Bug 26384

Summary: Assembly.GetType() fails to parse type names containing commas
Product: [Mono] Runtime Reporter: Eirik Tsarpalis <eirik>
Component: ReflectionAssignee: Aleksey Kliger <aleksey>
Severity: normal CC: aleksey, mono-bugs+runtime, vargaz
Priority: ---    
Version: unspecified   
Target Milestone: ---   
Hardware: All   
OS: All   
Tags: Is this bug a regression?: ---
Last known good build:

Description Eirik Tsarpalis 2015-01-24 17:36:49 UTC
Consider the following F# type definition:

type ``Comma, Separated`` () = class end

This will generate a type whose name contains a comma character. However, when I try do some reflection on it:

let t = typeof<``Comma, Separated``>

t.Assembly.GetType(t.FullName, true)

The latter fails with the following error:

System.ArgumentException: Type names passed to Assembly.GetType() must not specify an assembly.
  at (wrapper managed-to-native) System.Reflection.Assembly:InternalGetType (System.Reflection.Assembly,System.Reflection.Module,string,bool,bool)
  at System.Reflection.Emit.AssemblyBuilder.GetType (System.String name, Boolean throwOnError, Boolean ignoreCase) [0x00000] in <filename unknown>:0 
  at System.Reflection.Assembly.GetType (System.String name, Boolean throwOnError) [0x00000] in <filename unknown>:0 
  at <StartupCode$FSI_0020>.$FSI_0020.main@ () [0x00000] in <filename unknown>:0 
  at (wrapper managed-to-native) System.Reflection.MonoMethod:InternalInvoke (System.Reflection.MonoMethod,object,object[],System.Exception&)
  at System.Reflection.MonoMethod.Invoke (System.Object obj, BindingFlags invokeAttr, System.Reflection.Binder binder, System.Object[] parameters, System.Globalization.CultureInfo culture) [0x00000] in <filename unknown>:0
Comment 1 Zoltan Varga 2015-01-24 19:23:16 UTC
Fixed in mono master b21fe11d6c18c8d0dc26f8959f439ebc354be9bf.
Comment 2 Zoltan Varga 2015-01-24 19:23:34 UTC
Wrong bug.
Comment 3 Aleksey Kliger 2015-10-08 14:38:14 UTC
t.FullName on .NET has the comma escaped, not so on Mono.

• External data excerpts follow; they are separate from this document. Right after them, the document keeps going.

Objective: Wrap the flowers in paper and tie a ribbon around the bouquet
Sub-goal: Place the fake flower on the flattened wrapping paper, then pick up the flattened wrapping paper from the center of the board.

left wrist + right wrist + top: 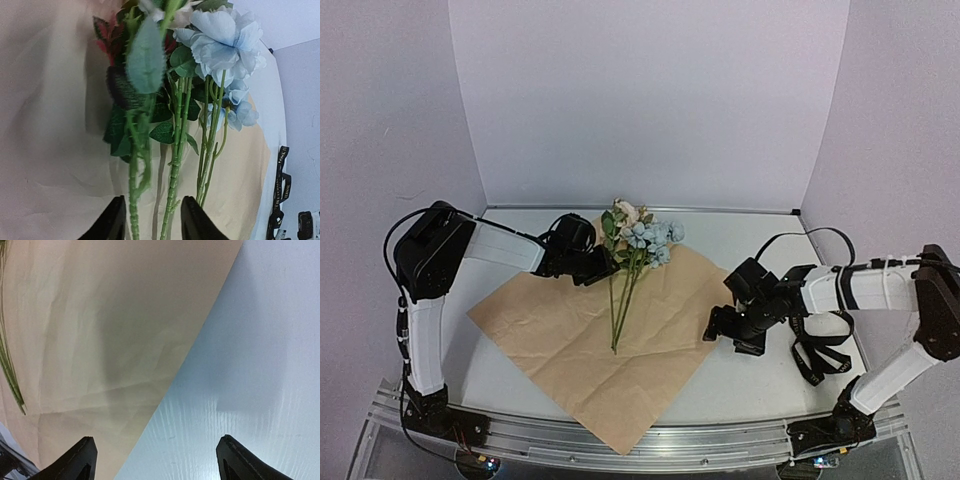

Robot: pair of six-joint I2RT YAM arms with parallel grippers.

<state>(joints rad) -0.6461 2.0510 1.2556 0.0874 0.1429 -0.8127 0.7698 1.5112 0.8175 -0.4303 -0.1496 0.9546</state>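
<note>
Pale blue and cream artificial flowers point(638, 238) are laid on the creased tan paper sheet point(560, 335), blooms at the far end.
The left gripper point(152, 222) is held apart astride the thin green stems point(175, 150); the right gripper point(155, 460) is spread wide over the paper's right edge.

- flowers point(220, 45): top blooms cut by upper edge in left wrist view, stem ends cut by lower edge; near leaf point(146, 55) blurred.
- ribbon point(281, 172): lettering too small to read.
- paper point(100, 340): cropped at top and left in right wrist view.
</note>
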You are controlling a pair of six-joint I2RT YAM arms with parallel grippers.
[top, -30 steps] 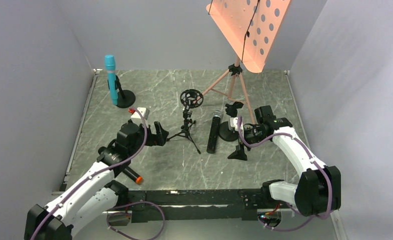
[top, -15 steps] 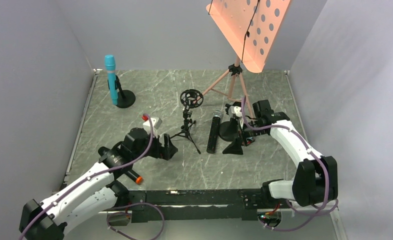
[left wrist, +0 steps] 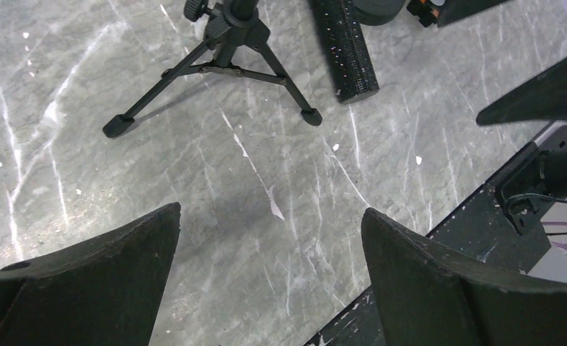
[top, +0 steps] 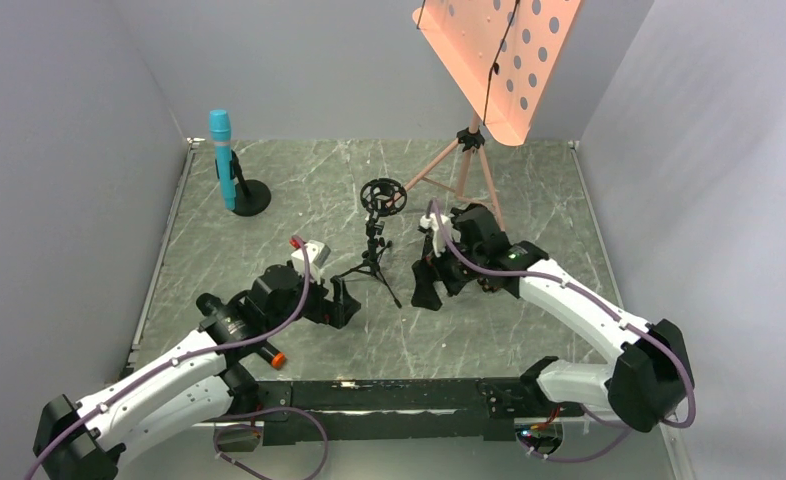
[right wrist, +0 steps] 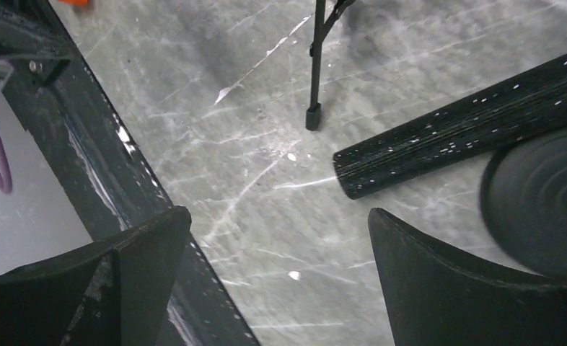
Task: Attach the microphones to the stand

Additionally Type.GetType(String) needs to handle escaped characters properly so that we can roundtrip.
Comment 4 Aleksey Kliger 2015-10-08 16:05:49 UTC
Self contained reproduction in C#

using System;
using System.Reflection;
using System.Reflection.Emit;

class Program
    public static void Main(String[] args)
        var nm = new AssemblyName("h");
        var ab = AssemblyBuilder.DefineDynamicAssembly(nm, AssemblyBuilderAccess.Run);
        var mb = ab.DefineDynamicModule("h", true);
        var tb = mb.DefineType("Foo\\, Bar", TypeAttributes.Class | TypeAttributes.Public);

        var ty = tb.CreateType();


        var a = (System.Reflection.Assembly)ab;

        var tyNoEsc = a.GetType("Foo\\, Bar");

        var tyEsc = a.GetType("Foo\\\\\\, Bar");


// Expected output:
// Foo\\\, Bar
// Foo\\\, Bar, h, Version=, Culture=neutral, PublicKeyToken=null
// False
// True
// Actual output:
// Foo\, Bar
// Foo\, Bar, h, Version=, Culture=neutral, PublicKeyToken=null
// True
// False
Comment 5 Aleksey Kliger 2015-10-14 18:08:55 UTC
It's more than just Type.GetType().

The components of a type name (namespace, outer class name, nested type names, generic type arguments) are _allowed_ to contain the characters ,+[]&*\ provided that they're preceded by a backslash.   Names where this escaping has been done can be unambiguously parsed into their components.  These are called the "displayed" names.  Names _components_ stored without the escaping are "internal" names.[1]  

It would be grand if we could just work with the displayed names everywhere and be done with it.  But we can't.   Because the System.Reflection.Emit API  operates on internal names: you get to call 
   var tb = ModuleBuilder.DefineType("Comma, Separated");
and you get back a type with displayed name "Comma\, Separated" which is what tb.FullName happens to be, and what Type.GetType(String) wants to consume.

So in the guts of the reflection API we have to keep a pretty clear distinction whether a particular string argument is a displayed name or an internal name.  Fun fun.

[1]: The reason it's components is because if you take the displayed name "Outer\+Name+InnerName" and break it up into components you get "Outer\+Name" as the outer class and "InnerName" as the nested type name.  If you first unescape and the break it up you get "Outer" class containing a nested "Name" containing an "InnerName"
Comment 6 Aleksey Kliger 2015-10-21 16:55:08 UTC
Fixed in master 5fe98cbad47087a10e1df7fc74d6997bb0e22b66